Torchtitan
TorchTitan is an open-source platform built natively on PyTorch for distributed training of large language models (LLMs). It supports composable parallelism techniques including data, tensor, pipeline, and expert parallelism, enabling scalable pre-training from experimentation to production. The platform integrates advanced features such as elastic scaling, checkpointing, logging, and debugging tools to facilitate efficient training workflows. TorchTitan also incorporates optimizations like Float8 training and SymmetricMemory to enhance hardware utilization. The platform is designed as a minimal clean-room implementation that allows developers to apply scaling with minimal changes to model code. It supports training of models in the Llama 3.1 family ranging from 8 billion to 405 billion parameters. TorchTitan includes components such as FSDP2 for 1D parallelism, Hybrid Sharded Data Parallel (HSDP) for 2D scaling, and DTensor-based checkpointing. It also provides a checkpointable data loader with support for the C4 dataset and Hugging Face tokenizers.

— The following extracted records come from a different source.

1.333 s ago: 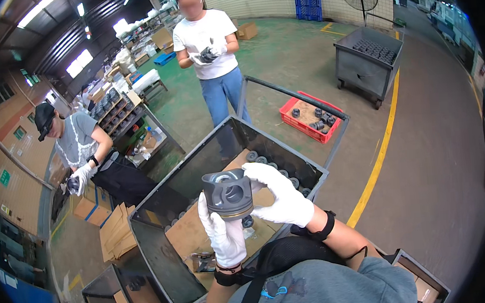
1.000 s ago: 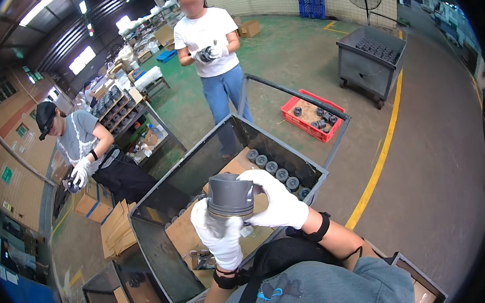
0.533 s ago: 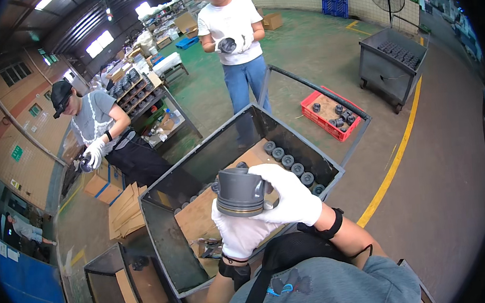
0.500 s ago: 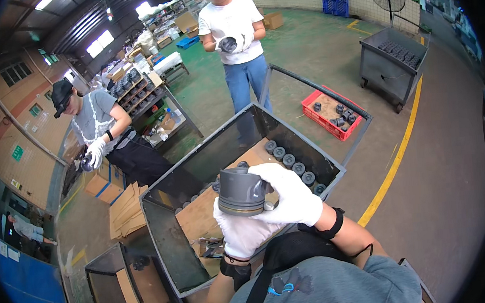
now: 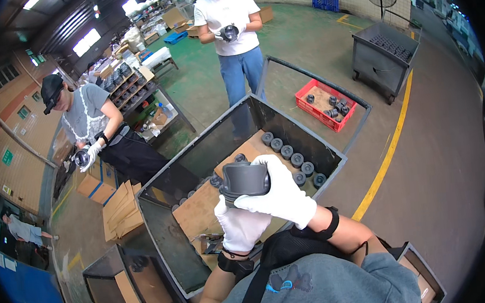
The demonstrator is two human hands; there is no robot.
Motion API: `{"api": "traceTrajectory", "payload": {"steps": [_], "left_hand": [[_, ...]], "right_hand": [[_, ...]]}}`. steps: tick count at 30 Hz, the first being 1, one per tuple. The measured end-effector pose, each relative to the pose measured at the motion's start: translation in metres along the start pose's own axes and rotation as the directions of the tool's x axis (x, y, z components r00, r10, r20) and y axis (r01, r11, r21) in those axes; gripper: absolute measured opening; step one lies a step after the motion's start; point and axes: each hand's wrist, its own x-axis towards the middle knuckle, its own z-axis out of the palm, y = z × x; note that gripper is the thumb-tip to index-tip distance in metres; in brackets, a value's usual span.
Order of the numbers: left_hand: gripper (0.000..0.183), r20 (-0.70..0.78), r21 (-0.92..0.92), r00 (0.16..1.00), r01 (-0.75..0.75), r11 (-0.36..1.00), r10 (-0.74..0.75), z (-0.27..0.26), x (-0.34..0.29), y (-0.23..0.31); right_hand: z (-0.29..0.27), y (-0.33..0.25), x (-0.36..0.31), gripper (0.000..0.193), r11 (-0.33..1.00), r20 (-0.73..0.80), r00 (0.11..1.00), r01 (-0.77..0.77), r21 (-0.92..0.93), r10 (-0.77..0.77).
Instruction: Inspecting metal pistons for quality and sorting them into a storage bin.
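A dark grey engine piston (image 5: pixel 246 178) is held up in front of me, over the metal cart (image 5: pixel 168 260). My right hand (image 5: pixel 283 196), in a white glove, is closed round its right side, fingers on top and thumb along the lower edge. Just below, my left hand (image 5: pixel 245 226), also gloved, supports it, its thumb reaching up to the lower left edge; its other fingers are partly hidden. In the cart, several pistons (image 5: pixel 286 151) stand in rows along the right wall, and more sit to the left beside sheets of cardboard (image 5: pixel 197 213).
Beyond the cart a person in a white shirt (image 5: pixel 227 16) holds a piston; another in grey (image 5: pixel 88 109) holds one at left. A red crate (image 5: pixel 325 105) with pistons lies past the cart's handle (image 5: pixel 319 77). A grey bin (image 5: pixel 383 55) stands far right, flattened cardboard (image 5: pixel 123 212) at left.
The piston has turned in my hands, so its side recess now faces me instead of the ringed band. My right hand's fingers have moved over its top. The view has shifted slightly.
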Motion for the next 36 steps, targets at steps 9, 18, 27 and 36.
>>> {"api": "traceTrajectory", "payload": {"steps": [9, 18, 27, 36], "left_hand": [[0.080, 0.220, -0.046, 0.968, 0.133, 0.990, -0.120, -0.002, -0.010, 0.031], [0.110, 0.178, 0.639, 0.888, -0.432, 0.637, 0.423, -0.035, -0.014, 0.023], [0.123, 0.470, 0.715, 0.755, -0.630, 0.303, 0.458, -0.061, -0.022, 0.040], [0.065, 0.341, -0.186, 0.923, 0.249, 0.950, -0.175, -0.061, -0.017, 0.048]], "right_hand": [[-0.013, -0.006, -0.009, 0.090, 0.949, 0.270, 0.917, 0.312, -0.031, -0.293], [0.003, 0.012, -0.009, 0.085, 0.900, 0.133, 0.932, 0.360, -0.244, -0.337], [0.014, 0.012, -0.011, 0.070, 0.781, 0.122, 0.839, 0.539, -0.316, -0.530], [0.014, 0.007, -0.051, 0.101, 0.834, 0.177, 0.866, 0.499, -0.235, -0.469]]}}
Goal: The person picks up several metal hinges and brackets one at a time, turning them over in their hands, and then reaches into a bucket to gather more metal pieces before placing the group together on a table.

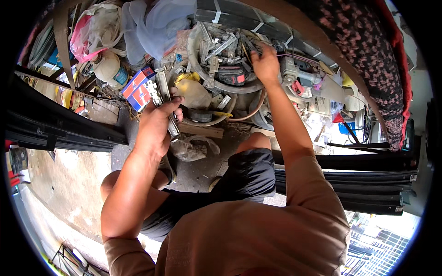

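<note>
My left hand (158, 122) is closed around several slim, shiny metal fittings (162, 86), which stick out above and below the fingers. A blue, red and white box (139, 89) is just beyond that hand, partly behind the fittings. My right hand (265, 63) reaches into the far right side of a round, dusty tub (197, 43). Its fingers are curled down at a dark, narrow piece (247, 46); what they grip is partly hidden. Loose metal parts (224, 47) fill the tub, and a black and red battery pack (231, 76) lies near its front.
A second round container (225, 118) with a yellowish bag (192, 93) stands nearer me. Left are a whitish jug (110, 68) and a pink and white plastic bag (94, 34). Long black profiles (340, 184) lie to the right. Patterned fabric (354, 50) hangs at the upper right.
</note>
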`<state>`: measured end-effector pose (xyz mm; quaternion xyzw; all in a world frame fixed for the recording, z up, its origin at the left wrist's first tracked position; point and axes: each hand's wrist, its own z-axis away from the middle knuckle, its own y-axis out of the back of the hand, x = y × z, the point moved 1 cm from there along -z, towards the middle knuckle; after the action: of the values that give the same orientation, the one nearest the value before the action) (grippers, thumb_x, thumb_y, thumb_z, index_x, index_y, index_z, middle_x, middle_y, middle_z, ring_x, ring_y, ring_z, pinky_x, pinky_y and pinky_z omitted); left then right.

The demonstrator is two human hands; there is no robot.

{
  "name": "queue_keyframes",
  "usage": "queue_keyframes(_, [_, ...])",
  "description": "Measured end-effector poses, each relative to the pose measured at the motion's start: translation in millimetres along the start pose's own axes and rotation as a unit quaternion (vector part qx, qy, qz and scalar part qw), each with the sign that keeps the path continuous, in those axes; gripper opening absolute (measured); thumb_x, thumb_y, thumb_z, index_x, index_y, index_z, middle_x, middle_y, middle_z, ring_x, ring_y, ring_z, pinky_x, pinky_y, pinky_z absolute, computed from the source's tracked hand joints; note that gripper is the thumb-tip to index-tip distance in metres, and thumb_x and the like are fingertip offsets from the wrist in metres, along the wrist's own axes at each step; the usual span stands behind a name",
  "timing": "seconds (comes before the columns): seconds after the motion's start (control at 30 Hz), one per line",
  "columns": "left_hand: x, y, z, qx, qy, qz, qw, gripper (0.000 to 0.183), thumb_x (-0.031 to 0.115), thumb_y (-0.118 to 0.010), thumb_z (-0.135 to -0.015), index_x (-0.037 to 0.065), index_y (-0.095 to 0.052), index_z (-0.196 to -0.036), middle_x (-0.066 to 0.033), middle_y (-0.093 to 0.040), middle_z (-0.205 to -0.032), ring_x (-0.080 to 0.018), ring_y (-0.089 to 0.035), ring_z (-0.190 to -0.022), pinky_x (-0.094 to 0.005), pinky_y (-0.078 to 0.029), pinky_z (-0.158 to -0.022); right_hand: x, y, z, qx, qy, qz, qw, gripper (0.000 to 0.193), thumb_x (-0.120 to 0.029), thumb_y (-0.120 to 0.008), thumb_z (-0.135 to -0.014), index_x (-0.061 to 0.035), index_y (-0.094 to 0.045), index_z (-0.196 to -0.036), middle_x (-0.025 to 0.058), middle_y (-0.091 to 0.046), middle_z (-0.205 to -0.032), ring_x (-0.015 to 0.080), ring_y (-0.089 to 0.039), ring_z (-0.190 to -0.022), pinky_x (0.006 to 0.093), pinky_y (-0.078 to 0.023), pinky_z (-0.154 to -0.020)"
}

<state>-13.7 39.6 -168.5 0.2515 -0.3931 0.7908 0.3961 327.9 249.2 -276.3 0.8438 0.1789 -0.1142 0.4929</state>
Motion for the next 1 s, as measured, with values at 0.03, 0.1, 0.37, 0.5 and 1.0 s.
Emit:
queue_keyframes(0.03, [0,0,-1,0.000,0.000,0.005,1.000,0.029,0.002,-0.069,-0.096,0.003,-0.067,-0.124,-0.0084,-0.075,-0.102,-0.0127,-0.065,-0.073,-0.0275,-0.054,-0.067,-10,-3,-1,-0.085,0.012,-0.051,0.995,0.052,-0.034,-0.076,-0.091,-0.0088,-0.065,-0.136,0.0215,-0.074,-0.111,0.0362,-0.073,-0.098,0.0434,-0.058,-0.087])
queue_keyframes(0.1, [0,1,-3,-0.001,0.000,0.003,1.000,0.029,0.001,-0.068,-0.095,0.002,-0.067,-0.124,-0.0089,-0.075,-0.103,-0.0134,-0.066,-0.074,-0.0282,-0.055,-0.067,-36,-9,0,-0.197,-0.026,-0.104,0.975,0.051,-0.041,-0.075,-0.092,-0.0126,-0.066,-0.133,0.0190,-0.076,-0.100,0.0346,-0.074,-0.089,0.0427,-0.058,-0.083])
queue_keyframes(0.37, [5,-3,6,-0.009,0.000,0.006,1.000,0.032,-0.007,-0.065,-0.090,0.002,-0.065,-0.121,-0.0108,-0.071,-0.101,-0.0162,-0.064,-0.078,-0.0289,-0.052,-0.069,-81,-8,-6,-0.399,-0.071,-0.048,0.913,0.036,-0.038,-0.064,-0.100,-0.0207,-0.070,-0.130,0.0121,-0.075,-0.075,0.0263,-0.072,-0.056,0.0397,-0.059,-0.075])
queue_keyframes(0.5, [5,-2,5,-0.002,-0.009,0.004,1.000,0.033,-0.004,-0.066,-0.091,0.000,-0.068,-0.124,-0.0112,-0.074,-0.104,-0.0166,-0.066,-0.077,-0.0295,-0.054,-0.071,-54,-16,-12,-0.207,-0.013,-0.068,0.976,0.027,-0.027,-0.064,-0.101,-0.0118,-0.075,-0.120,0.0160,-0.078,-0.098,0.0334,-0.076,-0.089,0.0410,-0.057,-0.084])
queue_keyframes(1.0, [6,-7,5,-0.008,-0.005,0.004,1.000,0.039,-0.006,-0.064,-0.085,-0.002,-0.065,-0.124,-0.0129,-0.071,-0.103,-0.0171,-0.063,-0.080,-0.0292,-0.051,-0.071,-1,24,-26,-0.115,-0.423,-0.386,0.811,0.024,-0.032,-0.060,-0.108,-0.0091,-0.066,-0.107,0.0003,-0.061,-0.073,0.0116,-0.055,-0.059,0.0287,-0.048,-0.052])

TorchTitan is an open-source PyTorch-native platform for distributed training of large language models with multi-dimensional composable parallelism.
Training Large Language Models
Researchers and developers can train LLMs such as the Llama 3.1 family at scale using PyTorch-native distributed training with composable parallelism.
Experimentation and Production Deployment
Enables rapid experimentation with custom training recipes and seamless scaling to production clusters with multi-GPU setups.